An den FSB verwiesen. Doch ob es in Sotschi überhaupt zu Gesten der Solidarisierung kommen kann, ist mehr als unsicher. Das russische Organisationskomitee hüllt sich in Schweigen. Wird es – wie sonst üblich bei Olympischen Spielen – ein sogenanntes Pride House als Treffpunkt für homosexuelle Sportler geben? Was könnte passieren, wenn sich Gäste in T-Shirts mit Protestslogans zeigen? Was, wenn Sportler – so geschehen bei der Leichtathletik-WM in Moskau im August – mit in Regenbogenfarben lackierten Fingernägeln ein Zeichen setzen? Wenn es doch jemandem gelingt, ein Transparent zu entrollen? Werden Aktionen wie diese als „homosexuelle Propaganda“ gewertet und entsprechend bestraft?

Das Sotschi-2014-Organisationskomitee konnte der „Presse am Sonntag“ diese Fragen nicht beantworten. Man verfolge einen „inklusiven Ansatz“ und arbeite hart daran, dass die Spiele für ihre „Diversität, ihre Innovation und ihre Inspiration für die Menschen auf der Welt“ in Erinnerung blieben. Salbungsvolle Worte. Für eine Auslegung des Gesetzestextes verweist man auf den Inlandsgeheimdienst FSB. Doch die Pressestelle des FSB blieb dieser Zeitung ebenfalls eine Antwort schuldig.
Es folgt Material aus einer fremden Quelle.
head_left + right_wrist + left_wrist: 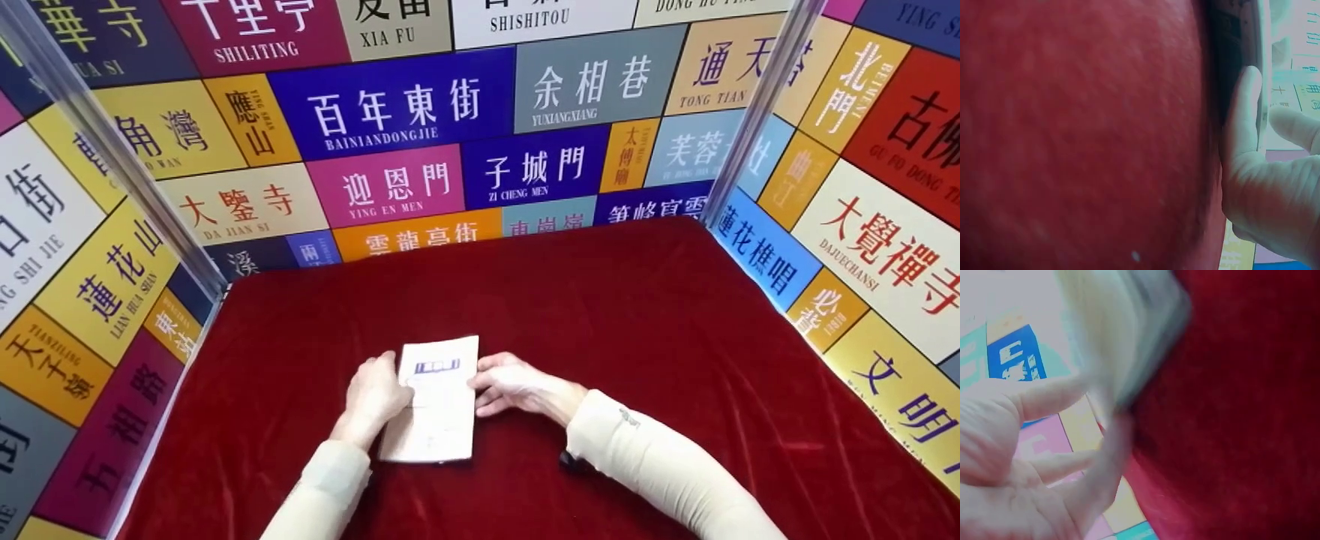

Fakt ist, dass Präsident Putin per Dekret jegliche Demonstrationen von 7. Jänner bis 21. März verboten hat. Sportminister Vitali Mutko erklärte, das Leben von homosexuellen Sportlern und Besuchern sei nicht nicht Gefahr. Man wolle aber keine „Bewerbung nicht traditioneller Beziehungen vor der Jugend“.

Wie könnten die Sicherheitskräfte in der Praxis also auf Provokationen reagieren? Unbestritten ist die internationale Aufregung um den Paragrafen für Moskau äußerst unangenehm. Sollte es in Sotschi tatsächlich Zwischenfälle geben, dürfte man Interesse haben, diese möglichst diskret aufzulösen.